▶ _Directions_
Report every line of the records that contains the word "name".

= Beginning of Section =

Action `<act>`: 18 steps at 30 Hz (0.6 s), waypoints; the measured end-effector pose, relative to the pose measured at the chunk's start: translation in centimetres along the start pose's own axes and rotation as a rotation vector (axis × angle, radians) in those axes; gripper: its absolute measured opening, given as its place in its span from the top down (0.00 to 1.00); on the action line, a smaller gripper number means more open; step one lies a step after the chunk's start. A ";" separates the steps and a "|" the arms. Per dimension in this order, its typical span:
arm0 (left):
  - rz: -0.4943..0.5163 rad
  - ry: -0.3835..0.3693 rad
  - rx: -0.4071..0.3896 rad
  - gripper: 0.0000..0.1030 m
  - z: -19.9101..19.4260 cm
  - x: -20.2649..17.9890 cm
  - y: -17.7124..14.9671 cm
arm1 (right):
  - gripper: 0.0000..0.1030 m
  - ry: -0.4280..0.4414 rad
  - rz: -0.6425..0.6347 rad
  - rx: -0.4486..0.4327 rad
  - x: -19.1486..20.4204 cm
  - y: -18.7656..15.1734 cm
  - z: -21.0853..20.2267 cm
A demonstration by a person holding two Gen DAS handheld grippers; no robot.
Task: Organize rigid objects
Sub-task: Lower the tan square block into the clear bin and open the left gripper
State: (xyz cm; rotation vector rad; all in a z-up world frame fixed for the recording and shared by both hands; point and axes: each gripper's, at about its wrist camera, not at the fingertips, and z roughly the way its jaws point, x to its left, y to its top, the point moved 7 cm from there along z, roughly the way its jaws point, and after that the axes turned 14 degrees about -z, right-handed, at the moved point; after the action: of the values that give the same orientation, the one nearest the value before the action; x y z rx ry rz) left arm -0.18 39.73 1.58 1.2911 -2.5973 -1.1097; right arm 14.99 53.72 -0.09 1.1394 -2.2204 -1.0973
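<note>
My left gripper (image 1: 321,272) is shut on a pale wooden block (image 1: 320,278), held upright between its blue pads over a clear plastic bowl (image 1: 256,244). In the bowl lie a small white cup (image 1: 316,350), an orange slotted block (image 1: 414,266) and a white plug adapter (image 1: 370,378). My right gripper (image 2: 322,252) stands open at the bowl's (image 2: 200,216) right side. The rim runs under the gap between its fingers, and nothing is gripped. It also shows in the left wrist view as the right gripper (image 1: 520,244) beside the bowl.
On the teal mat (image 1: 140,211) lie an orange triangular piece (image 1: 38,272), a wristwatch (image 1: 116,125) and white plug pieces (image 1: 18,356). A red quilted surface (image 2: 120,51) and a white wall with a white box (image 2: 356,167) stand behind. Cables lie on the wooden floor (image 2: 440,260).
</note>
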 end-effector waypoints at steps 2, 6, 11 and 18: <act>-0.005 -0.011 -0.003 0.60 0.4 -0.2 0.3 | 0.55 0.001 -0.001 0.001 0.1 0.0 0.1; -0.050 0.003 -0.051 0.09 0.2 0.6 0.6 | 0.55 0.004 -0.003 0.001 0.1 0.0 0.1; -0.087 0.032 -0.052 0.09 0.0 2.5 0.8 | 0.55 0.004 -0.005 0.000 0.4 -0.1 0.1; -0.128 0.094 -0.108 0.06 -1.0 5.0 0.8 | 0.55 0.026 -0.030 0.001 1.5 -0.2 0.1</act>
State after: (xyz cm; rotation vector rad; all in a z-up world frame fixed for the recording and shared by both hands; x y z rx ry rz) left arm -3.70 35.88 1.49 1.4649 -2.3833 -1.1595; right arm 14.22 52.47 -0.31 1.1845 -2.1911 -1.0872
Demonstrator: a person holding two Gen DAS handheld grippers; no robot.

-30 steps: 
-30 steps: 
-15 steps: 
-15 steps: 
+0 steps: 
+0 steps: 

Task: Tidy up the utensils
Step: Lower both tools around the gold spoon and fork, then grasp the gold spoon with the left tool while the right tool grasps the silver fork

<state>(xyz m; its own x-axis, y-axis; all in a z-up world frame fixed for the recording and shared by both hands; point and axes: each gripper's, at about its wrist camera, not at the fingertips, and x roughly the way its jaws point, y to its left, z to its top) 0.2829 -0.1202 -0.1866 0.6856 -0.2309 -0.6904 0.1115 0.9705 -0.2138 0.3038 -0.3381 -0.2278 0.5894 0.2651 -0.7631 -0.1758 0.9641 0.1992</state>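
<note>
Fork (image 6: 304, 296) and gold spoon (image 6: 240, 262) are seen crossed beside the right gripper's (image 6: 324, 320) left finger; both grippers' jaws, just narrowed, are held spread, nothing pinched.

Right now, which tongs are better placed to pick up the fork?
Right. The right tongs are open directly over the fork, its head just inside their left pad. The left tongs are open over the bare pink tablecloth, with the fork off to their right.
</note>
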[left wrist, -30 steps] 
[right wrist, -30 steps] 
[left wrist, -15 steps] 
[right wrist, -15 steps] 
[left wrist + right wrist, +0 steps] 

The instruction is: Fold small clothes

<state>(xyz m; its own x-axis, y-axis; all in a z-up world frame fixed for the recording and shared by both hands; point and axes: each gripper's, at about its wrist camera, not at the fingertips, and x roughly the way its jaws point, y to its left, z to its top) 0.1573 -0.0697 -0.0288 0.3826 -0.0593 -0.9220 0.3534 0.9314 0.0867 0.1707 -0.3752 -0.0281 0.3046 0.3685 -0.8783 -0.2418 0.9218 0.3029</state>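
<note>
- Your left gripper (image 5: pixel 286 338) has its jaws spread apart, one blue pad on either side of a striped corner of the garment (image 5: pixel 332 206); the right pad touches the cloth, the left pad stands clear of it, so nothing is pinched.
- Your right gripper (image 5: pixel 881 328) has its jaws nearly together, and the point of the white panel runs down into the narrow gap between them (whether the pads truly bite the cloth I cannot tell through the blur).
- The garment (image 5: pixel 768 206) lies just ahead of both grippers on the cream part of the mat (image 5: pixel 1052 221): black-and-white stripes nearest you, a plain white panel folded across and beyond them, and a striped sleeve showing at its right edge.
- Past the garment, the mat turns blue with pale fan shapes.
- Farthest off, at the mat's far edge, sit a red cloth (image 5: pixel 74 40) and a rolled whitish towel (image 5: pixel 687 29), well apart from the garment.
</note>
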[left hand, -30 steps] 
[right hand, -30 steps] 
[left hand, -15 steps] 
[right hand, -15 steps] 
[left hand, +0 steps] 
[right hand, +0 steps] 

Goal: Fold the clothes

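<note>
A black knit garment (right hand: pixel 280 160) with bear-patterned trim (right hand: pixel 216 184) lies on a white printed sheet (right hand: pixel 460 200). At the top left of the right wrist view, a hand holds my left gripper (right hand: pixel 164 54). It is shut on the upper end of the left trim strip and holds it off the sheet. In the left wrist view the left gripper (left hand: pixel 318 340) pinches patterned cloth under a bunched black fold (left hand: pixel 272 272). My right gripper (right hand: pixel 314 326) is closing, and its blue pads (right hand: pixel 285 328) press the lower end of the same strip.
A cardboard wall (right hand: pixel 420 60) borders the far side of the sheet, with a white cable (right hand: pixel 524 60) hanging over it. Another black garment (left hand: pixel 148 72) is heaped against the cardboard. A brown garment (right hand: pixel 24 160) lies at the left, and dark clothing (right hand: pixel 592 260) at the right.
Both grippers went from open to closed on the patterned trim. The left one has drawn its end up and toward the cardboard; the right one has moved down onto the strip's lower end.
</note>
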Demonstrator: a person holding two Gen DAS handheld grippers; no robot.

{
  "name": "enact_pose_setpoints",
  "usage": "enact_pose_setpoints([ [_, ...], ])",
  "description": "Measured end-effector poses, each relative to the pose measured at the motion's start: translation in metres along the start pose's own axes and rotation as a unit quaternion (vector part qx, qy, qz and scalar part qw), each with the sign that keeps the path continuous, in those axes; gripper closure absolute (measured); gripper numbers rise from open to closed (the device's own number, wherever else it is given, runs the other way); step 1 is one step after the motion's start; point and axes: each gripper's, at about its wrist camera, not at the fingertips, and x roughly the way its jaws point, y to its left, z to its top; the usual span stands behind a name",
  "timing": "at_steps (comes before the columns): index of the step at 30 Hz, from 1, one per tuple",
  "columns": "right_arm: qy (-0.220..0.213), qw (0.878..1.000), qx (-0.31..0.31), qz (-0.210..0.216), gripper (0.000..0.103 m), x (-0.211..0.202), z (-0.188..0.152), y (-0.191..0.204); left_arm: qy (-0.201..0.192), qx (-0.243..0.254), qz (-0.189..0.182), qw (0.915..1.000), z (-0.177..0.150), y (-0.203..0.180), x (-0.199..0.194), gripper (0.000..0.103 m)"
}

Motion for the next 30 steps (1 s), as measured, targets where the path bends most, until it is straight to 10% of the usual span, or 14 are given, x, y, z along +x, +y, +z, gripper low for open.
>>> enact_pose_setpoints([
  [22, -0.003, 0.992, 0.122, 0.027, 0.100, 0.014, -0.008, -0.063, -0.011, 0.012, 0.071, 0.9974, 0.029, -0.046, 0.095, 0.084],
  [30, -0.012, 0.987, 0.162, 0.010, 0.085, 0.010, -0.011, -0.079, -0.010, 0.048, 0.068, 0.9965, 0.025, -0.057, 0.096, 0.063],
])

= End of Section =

▶ _Written answer_
  "name": "enact_pose_setpoints",
  "description": "Measured end-effector poses, each relative to the pose measured at the motion's start: translation in metres along the start pose's own axes and rotation as a unit quaternion (vector part qx, qy, qz and scalar part qw), each with the sign that keeps the path continuous, in those axes; gripper closure absolute (measured); gripper numbers rise from open to closed (the device's own number, wherever else it is given, runs the other way); step 1 is one step after the motion's start; point and axes: each gripper's, at about its wrist camera, not at the fingertips, and x roughly the way its jaws point, y to its left, z to its top; the usual span stands behind a name",

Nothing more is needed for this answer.